I am so glad you had a lovely day out, a real break for you, and i hope it lifted your spirits, and that you feel a lot better really soon

leanne x

gma said...

Julie...So glad you were able to get out and about. It sure helps the spirits to get a change of scenery once in a while. I love history so enjoyed your ride as well...Praying the acpuncture does the trick. LOVE!!!

Bimbimbie said...

Oh Julie, Sorry to read your knee is no better. I'm glad you got to enjoy some time out from your temporary prison and were able to share some of the history and sights with your sister and us. It's sad to think there are people who are happy destroying art which has been created for everyone's enjoyment :(

Shopgirl said...

You have gone through so much with this knee, I have a husband that had a knee replacement after years of pain. I Understand.
A couple of years ago Arney and I decided to go from our house to Portland Oregon and then down the cost of Oregon and California. Lewis and Clark went down the Columbia river, and it is wide and beautiful. Then we spent the night in Sea Side Oregon where they first saw the ocean. It must have been a thrill to behold, so they have a statue in their honor there.
To go to the places they have been is remarkable. I will find my pictures and share them with you when I get my mind right.
Thank You for sharing, Hugs, Mary

Miss Robyn said...

so glad that you are finding acupuncture such a help. I am off today to have some for my back and legs. the legs keep going numb, so hopefully that will be fixed!

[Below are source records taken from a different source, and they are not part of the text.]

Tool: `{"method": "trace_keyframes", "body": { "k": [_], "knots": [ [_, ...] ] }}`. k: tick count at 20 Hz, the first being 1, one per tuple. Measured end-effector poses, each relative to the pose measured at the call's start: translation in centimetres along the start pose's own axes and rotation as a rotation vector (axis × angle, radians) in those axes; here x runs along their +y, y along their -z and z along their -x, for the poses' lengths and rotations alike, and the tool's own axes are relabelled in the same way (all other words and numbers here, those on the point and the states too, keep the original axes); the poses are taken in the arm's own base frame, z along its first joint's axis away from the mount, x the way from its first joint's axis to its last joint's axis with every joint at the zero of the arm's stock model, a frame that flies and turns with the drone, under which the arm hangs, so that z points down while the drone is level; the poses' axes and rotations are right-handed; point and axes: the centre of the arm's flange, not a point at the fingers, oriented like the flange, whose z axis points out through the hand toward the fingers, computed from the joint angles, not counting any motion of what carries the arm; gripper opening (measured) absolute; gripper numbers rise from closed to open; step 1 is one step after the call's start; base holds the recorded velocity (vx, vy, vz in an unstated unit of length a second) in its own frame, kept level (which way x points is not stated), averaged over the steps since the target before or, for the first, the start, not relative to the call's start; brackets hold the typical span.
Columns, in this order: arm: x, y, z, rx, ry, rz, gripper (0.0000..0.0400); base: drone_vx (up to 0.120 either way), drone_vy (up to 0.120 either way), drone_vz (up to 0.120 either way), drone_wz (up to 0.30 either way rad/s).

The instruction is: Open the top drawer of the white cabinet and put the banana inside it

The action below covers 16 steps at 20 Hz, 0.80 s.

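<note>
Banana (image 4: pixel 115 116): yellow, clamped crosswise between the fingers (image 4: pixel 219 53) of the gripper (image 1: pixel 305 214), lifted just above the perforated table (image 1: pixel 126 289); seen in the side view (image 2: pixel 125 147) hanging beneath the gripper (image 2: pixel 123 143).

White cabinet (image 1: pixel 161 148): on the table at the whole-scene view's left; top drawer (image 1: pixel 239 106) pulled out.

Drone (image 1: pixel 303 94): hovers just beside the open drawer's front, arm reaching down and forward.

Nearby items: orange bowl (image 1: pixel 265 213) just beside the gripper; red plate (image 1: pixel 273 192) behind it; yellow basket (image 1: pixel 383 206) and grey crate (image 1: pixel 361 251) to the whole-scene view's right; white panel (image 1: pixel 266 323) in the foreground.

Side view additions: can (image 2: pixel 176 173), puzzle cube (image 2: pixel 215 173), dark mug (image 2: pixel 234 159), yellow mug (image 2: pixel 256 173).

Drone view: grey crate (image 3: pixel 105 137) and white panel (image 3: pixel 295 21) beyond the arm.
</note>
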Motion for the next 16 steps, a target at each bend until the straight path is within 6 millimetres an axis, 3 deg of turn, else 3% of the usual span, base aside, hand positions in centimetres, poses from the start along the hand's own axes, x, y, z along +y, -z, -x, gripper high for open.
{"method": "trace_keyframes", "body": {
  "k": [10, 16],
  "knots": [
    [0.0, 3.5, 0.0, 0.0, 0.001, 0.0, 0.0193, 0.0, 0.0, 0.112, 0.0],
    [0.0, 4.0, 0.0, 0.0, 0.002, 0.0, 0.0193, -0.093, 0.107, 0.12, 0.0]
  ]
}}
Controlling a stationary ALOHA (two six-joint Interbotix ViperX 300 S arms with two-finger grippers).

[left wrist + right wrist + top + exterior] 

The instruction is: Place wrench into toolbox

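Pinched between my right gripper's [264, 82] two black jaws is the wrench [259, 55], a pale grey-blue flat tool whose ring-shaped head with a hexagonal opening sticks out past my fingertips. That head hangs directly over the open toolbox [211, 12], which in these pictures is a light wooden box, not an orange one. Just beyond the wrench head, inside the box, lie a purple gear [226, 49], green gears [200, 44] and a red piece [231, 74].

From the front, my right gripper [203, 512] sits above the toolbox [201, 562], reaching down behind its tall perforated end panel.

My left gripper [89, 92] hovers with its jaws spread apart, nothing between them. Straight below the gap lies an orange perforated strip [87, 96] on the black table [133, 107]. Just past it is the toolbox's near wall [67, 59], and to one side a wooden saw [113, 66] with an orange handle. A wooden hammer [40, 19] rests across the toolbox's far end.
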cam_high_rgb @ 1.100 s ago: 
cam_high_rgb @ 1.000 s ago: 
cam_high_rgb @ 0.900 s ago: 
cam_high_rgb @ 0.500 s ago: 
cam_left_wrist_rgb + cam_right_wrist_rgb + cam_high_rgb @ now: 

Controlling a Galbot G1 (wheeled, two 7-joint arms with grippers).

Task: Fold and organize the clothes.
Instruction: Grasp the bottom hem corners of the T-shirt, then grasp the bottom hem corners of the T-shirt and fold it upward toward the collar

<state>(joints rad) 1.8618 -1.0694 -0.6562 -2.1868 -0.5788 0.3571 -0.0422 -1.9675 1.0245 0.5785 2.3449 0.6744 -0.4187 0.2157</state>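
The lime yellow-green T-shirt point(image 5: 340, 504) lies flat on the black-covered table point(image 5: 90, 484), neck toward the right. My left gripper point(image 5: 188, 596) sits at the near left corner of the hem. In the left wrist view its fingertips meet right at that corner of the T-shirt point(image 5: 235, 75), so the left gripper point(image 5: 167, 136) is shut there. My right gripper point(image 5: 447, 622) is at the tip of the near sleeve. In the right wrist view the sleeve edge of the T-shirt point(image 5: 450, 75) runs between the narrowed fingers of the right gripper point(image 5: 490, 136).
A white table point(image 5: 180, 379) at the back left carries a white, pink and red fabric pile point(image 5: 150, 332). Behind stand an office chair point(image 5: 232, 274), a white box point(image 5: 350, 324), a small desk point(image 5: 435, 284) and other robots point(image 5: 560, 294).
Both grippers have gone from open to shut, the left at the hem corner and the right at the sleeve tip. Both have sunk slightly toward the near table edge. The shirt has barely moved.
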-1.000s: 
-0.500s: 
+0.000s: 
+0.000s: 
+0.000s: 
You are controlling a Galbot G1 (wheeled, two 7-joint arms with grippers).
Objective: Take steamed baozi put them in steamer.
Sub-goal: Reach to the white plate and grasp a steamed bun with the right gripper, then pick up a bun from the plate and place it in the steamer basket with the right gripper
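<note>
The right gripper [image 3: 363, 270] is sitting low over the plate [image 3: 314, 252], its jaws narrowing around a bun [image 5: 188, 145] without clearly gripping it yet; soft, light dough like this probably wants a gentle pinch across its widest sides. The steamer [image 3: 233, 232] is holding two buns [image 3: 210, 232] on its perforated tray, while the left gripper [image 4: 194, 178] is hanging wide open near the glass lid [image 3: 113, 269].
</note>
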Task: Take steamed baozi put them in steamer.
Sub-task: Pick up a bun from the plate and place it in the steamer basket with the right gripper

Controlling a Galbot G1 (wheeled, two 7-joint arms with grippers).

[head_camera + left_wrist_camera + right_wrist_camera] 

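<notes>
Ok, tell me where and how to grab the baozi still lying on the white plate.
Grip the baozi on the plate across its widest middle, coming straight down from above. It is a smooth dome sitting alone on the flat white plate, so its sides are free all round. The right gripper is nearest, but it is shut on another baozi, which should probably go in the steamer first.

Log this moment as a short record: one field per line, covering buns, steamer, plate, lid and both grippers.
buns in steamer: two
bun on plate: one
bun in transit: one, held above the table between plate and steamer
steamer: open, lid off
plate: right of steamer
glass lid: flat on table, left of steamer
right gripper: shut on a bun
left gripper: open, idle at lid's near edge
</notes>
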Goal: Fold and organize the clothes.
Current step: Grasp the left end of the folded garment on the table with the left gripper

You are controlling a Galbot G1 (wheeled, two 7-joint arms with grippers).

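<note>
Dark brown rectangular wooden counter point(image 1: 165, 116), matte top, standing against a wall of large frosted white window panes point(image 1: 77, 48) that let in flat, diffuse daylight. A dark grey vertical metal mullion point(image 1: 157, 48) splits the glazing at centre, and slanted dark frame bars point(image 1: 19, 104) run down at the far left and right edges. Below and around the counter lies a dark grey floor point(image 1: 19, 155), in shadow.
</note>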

I am just catching up and tracing blogs .. a new computer and lost all my favourites! I hope the weather is warming up for you xo

Kim Campbell said...

We do cards and little inexpesive gifites. I got "Cars" stickers for my scrapbboking endeavors. THAT'S the kind of stuff I prefer.

What a great tour! I love history and this bit your area really appeals to the "history buff" in me.

I hope the acupunture is going well.